Exercise ▸
This task asks for the lines from the one with "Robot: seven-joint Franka" to the final line below, repeated exactly, with pictures omitted.

_ _ _

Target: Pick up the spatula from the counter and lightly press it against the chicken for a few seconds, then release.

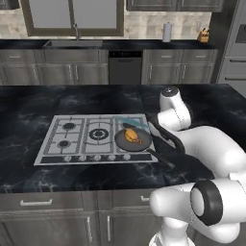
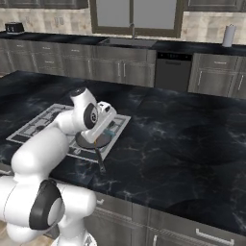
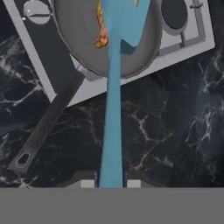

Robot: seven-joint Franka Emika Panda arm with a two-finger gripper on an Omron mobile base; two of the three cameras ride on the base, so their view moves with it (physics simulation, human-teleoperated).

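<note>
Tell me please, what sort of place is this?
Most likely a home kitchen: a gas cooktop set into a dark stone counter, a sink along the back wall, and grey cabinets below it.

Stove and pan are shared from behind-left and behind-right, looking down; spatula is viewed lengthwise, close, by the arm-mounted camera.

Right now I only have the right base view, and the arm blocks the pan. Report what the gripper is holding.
Observer: In the hand view the gripper is shut on the blue spatula, gripping its handle.
Operator: Give me the blade's position.
Observer: The blade reaches over the pan and covers part of the chicken.
Operator: Confirm contact.
Observer: I can't tell contact. The left base view shows the chicken lying mid-pan, at the right end of the stove.
</note>
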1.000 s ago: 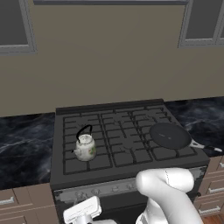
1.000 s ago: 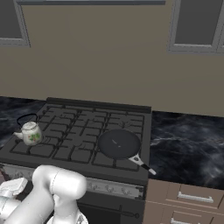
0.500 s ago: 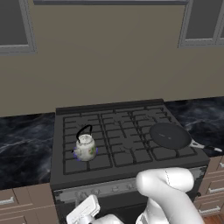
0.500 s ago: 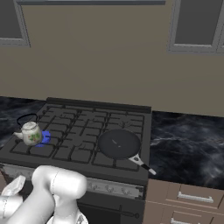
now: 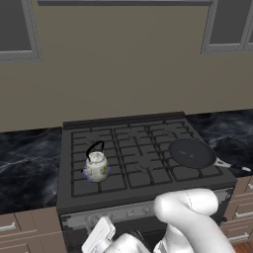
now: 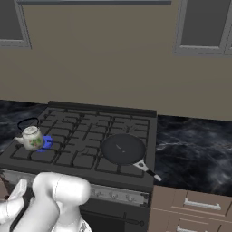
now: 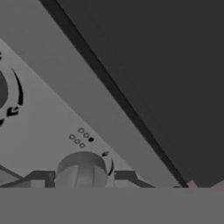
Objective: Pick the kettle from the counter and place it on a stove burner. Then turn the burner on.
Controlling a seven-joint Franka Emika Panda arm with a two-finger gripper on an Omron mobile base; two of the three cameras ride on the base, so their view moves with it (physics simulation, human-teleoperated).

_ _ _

Solution to the exercise ▸
Robot: seven-joint Franka Emika Panda arm with a two-finger gripper on an Omron mobile base; two of the three cameras ride on the base, so their view moves with it (physics simulation, human-teleoperated).

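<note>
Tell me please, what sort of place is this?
Most likely a home kitchen: a gas cooktop set into a dark stone counter, a sink along the back wall, and grey cabinets below it.

Stove and pan are shared from behind-left and behind-right, looking down; spatula is viewed lengthwise, close, by the arm-mounted camera.

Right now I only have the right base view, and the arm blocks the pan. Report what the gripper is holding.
Observer: In the hand view the gripper is shut on the blue spatula, gripping its handle.
Operator: Give me the blade's position.
Observer: The blade reaches over the pan and covers part of the chicken.
Operator: Confirm contact.
Observer: I can't tell contact. The left base view shows the chicken lying mid-pan, at the right end of the stove.
</note>
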1.000 s ago: 
1.000 s ago: 
0.500 s ago: 
0.500 s ago: 
now: 
now: 
now: 
Objective: Pick the kettle from the counter and place it on a stove burner. Then turn the burner on.
Controlling a seven-joint Franka Emika Panda arm with a two-finger gripper on an Omron mobile base; two of the three cameras ride on the base, so their view moves with it (physics simulation, human-teleoperated).

Nothing remains to be added to this answer.